**Your objective**: Report each line from the listing that the string "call" appears in.

-------

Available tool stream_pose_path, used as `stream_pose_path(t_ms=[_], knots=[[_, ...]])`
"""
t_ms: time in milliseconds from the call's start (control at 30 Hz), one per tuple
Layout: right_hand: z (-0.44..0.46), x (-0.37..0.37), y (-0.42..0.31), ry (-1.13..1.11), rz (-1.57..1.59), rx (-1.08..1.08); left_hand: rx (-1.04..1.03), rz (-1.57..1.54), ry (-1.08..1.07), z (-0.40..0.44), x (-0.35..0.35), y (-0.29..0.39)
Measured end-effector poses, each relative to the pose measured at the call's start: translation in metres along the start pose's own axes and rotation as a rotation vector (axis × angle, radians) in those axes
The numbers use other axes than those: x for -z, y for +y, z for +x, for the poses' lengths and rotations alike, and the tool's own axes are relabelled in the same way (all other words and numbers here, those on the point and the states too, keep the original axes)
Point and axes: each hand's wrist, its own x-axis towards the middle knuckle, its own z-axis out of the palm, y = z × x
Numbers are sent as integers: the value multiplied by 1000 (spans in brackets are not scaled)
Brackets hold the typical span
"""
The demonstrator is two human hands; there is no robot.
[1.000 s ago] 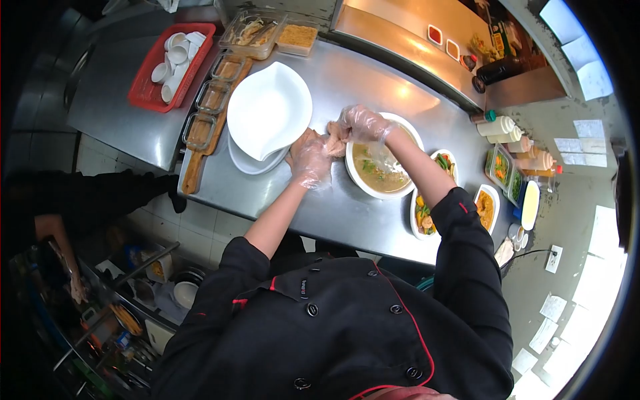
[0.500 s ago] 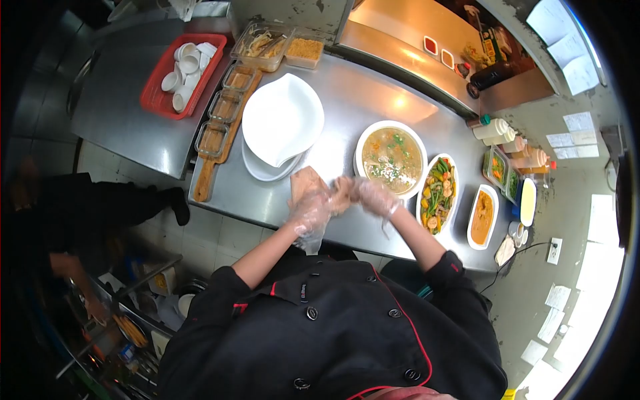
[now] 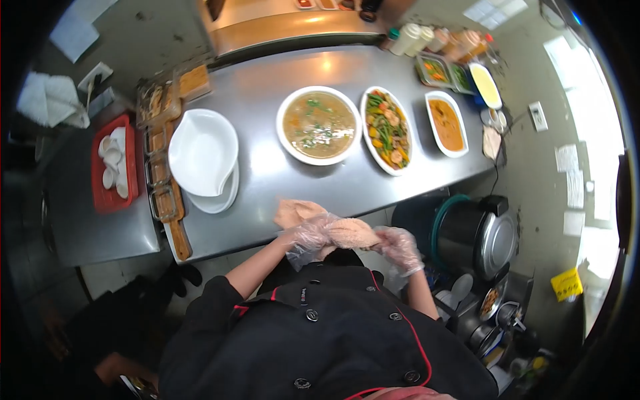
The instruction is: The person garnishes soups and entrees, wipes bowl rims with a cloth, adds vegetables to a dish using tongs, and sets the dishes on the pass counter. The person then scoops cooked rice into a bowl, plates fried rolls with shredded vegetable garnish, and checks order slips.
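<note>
Pink cloth (image 3: 355,233) is gripped in your left hand (image 3: 309,239) and right hand (image 3: 400,248) by the near edge of the table (image 3: 260,180); plastic gloves (image 3: 408,259) could slip, or a forward swing could dip its loose end in the soup (image 3: 320,125).

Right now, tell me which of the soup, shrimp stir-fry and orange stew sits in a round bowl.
The soup, leftmost of the three: its white bowl has a circular rim, whereas those of the stir-fry and stew are elongated.
</note>
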Motion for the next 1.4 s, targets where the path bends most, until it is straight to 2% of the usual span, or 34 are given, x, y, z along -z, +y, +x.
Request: stream_pose_path(t_ms=[67,133,200,300,333,400,433,467,500,533,567,600,633,667,700,733,800,933,1000,1033,1067,1133,1167,1233,1300,1333,1400], knots=[[-29,52,-23,-3,-599,108,-97,-98,-83,25,-26,-7],[-55,90,7,91,-35,175,-114,-75,-174,49,-53,0],[-80,111,8,241,464,69,-58,67,-283,73,-82,19],[-100,144,11,207,539,198,295,-79,-766,141,-125,40],[-105,158,16,230,533,231,68,126,-637,159,-144,48],[-104,186,45,98,560,289,-418,477,-386,188,-189,60],[-110,193,26,69,649,280,-259,107,-562,209,-208,81],[-105,196,42,110,643,284,-202,-362,-689,217,-230,113],[-111,214,33,52,575,189,-136,-236,-753,245,-245,101],[-114,230,25,286,38,227,-77,-108,-807,271,-257,89],[-119,245,26,325,86,239,-150,-226,-774,273,-272,121],[-125,262,26,359,127,258,77,-98,-820,279,-275,154],[-138,283,15,367,61,169,-75,-120,-791,290,-289,168],[-144,299,19,404,162,301,-226,-145,-756,300,-301,180],[-150,316,21,458,114,322,-347,76,-682,310,-307,205],[-156,334,19,511,66,345,-199,242,-659,317,-312,235],[-167,375,25,418,118,281,-512,602,-581,347,-326,256],[-154,453,49,429,403,404,-359,175,-515,411,-357,284],[-146,491,59,574,284,324,-183,-91,-544,425,-366,317],[-142,508,61,644,336,365,-321,-98,-582,462,-363,307],[-138,522,62,664,450,341,-272,-312,-615,474,-367,313],[-128,540,55,769,662,357,-331,-156,-596,496,-376,342],[-124,548,51,792,730,423,-398,-188,-705,511,-379,347],[-114,566,43,832,857,564,-317,-148,-693,531,-382,356],[-94,596,51,880,566,598,-353,-51,-545,533,-385,375],[-88,607,60,918,423,595,-142,-476,-746,532,-386,381],[-83,618,56,1007,202,628,-155,-311,-689,561,-394,378]])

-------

**Exercise answer**:
t_ms: time in milliseconds from the call's start (control at 30 Hz), one per tuple
Measured end-effector poses, each relative to the pose measured at the call's start: translation in metres along the start pose's own axes and rotation as a rotation vector (axis × angle, radians) in those axes

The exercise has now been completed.